Information shown:
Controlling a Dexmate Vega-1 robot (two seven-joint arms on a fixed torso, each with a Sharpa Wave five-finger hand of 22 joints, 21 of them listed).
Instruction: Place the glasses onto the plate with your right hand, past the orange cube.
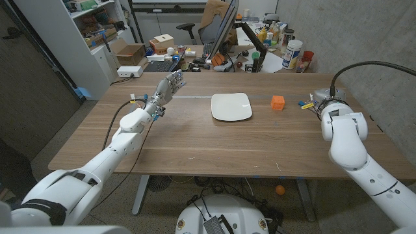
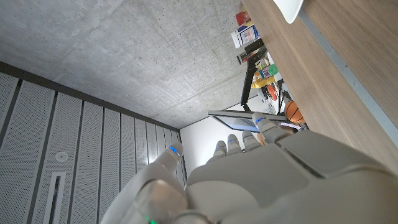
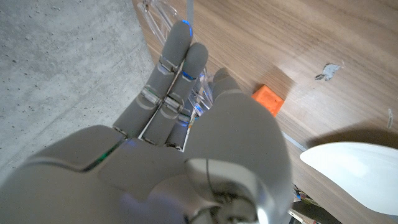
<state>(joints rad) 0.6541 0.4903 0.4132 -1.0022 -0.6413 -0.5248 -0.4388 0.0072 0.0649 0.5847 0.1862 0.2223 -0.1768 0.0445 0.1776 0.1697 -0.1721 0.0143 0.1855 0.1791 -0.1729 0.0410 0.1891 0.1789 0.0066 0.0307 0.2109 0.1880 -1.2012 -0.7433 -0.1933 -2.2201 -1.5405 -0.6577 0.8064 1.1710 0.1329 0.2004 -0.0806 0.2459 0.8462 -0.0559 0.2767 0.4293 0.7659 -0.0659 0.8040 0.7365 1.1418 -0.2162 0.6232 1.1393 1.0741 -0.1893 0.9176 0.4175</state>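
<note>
Your right hand (image 3: 186,137) is at the table's (image 1: 195,140) right edge, fingers straight and together. Clear glasses (image 3: 163,15) lie just past the fingertips on the wood — can't tell if you're touching or gripping them. Cube (image 1: 278,102) sits between the hand and the plate (image 1: 231,106), apart from both. Plate is mid-table. Your left hand (image 1: 166,88) is raised over the table's far left — fingers apart, holding nothing.

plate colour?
White. The plate shows best in the head view, mid-table, left of the orange cube.
</note>
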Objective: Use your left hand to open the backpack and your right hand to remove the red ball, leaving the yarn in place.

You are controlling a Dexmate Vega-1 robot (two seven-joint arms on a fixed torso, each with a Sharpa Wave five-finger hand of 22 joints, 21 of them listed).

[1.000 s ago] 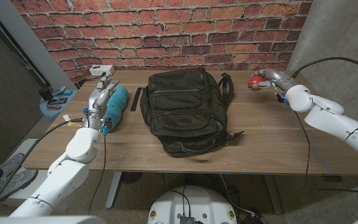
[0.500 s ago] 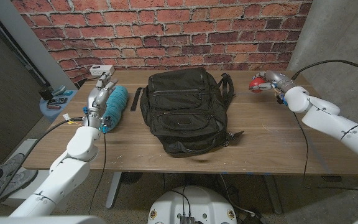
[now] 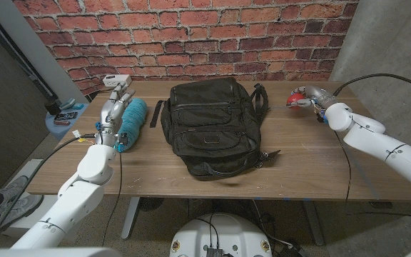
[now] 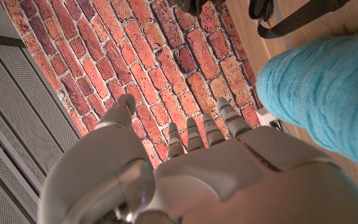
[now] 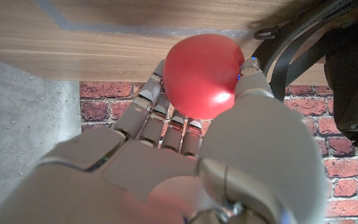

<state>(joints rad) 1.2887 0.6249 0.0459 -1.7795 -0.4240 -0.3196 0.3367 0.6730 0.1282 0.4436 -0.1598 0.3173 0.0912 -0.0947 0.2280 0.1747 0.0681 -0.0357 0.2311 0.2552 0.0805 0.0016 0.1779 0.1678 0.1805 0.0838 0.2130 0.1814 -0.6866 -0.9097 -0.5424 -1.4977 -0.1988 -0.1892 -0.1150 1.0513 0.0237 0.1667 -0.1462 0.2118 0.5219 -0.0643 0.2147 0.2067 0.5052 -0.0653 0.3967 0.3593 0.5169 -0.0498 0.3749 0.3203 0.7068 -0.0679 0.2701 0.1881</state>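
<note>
The black backpack [image 3: 212, 125] lies flat in the middle of the wooden table [image 3: 298, 153]. My right hand [image 3: 311, 96] is at the table's far right and grips the red ball [image 3: 295, 97] just above the wood. In the right wrist view the red ball [image 5: 202, 74] sits between the thumb and the fingers [image 5: 157, 109], with the backpack's straps [image 5: 291, 53] beside it. The teal yarn [image 3: 134, 121] lies on the table left of the backpack. My left hand [image 3: 115, 107] stands beside the yarn [image 4: 328, 99], fingers [image 4: 194, 134] apart and holding nothing.
A black strap [image 3: 155, 113] lies between yarn and backpack. A white box [image 3: 116, 80] sits at the table's far left corner, and a blue stand with small items [image 3: 66, 116] is off the left edge. The brick wall [image 3: 191, 36] backs the table.
My right hand, still holding the red ball, has drifted slightly lower and nearer to me. The left hand, yarn and backpack have not moved.
</note>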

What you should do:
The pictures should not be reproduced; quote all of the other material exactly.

Solution to this exercise:
Controlling a Dexmate Vega-1 robot (two seven-joint arms on a fixed torso, each with a Sharpa Wave five-finger hand of 22 joints, 21 of them listed).
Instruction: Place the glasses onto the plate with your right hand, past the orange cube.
<state>(joints rad) 0.6541 0.4903 0.4132 -1.0022 -0.6413 -0.5248 -0.4388 0.0072 0.0649 0.5847 0.1862 0.2223 -0.1768 0.0445 0.1776 0.1697 -0.1721 0.0143 0.1855 0.1791 -0.1729 0.0410 0.1891 0.1789 0.0066 0.0307 0.2109 0.1880 -1.2012 -0.7433 -0.1933 -2.2201 -1.5405 -0.6577 0.8064 1.1710 0.1329 0.2004 -0.0806 0.2459 0.8462 -0.0559 0.2767 0.4293 0.7659 -0.0659 0.8040 0.7365 1.1418 -0.2162 0.6232 1.1393 1.0741 -0.1893 0.9176 0.4175</state>
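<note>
Your right hand (image 3: 186,137) is at the table's (image 1: 195,140) right edge, fingers straight and together. Clear glasses (image 3: 163,15) lie just past the fingertips on the wood — can't tell if you're touching or gripping them. Cube (image 1: 278,102) sits between the hand and the plate (image 1: 231,106), apart from both. Plate is mid-table. Your left hand (image 1: 166,88) is raised over the table's far left — fingers apart, holding nothing.

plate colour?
White. The plate shows best in the head view, mid-table, left of the orange cube.
</note>
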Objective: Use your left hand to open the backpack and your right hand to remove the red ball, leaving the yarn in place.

You are controlling a Dexmate Vega-1 robot (two seven-joint arms on a fixed torso, each with a Sharpa Wave five-finger hand of 22 joints, 21 of them listed).

[1.000 s ago] 
[0.500 s ago] 
[now] 
[now] 
[now] 

<state>(joints rad) 1.2887 0.6249 0.0459 -1.7795 -0.4240 -0.3196 0.3367 0.6730 0.1282 0.4436 -0.1598 0.3173 0.0912 -0.0947 0.2280 0.1747 0.0681 -0.0357 0.2311 0.2552 0.0805 0.0016 0.1779 0.1678 0.1805 0.0838 0.2130 0.1814 -0.6866 -0.9097 -0.5424 -1.4977 -0.1988 -0.1892 -0.1150 1.0513 0.0237 0.1667 -0.1462 0.2118 0.5219 -0.0643 0.2147 0.2067 0.5052 -0.0653 0.3967 0.3593 0.5169 -0.0498 0.3749 0.3203 0.7068 -0.0679 0.2701 0.1881</state>
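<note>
The black backpack [image 3: 212, 125] lies flat in the middle of the wooden table [image 3: 298, 153]. My right hand [image 3: 311, 96] is at the table's far right and grips the red ball [image 3: 295, 97] just above the wood. In the right wrist view the red ball [image 5: 202, 74] sits between the thumb and the fingers [image 5: 157, 109], with the backpack's straps [image 5: 291, 53] beside it. The teal yarn [image 3: 134, 121] lies on the table left of the backpack. My left hand [image 3: 115, 107] stands beside the yarn [image 4: 328, 99], fingers [image 4: 194, 134] apart and holding nothing.
A black strap [image 3: 155, 113] lies between yarn and backpack. A white box [image 3: 116, 80] sits at the table's far left corner, and a blue stand with small items [image 3: 66, 116] is off the left edge. The brick wall [image 3: 191, 36] backs the table.
My right hand, still holding the red ball, has drifted slightly lower and nearer to me. The left hand, yarn and backpack have not moved.
</note>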

Nothing further is required of this output.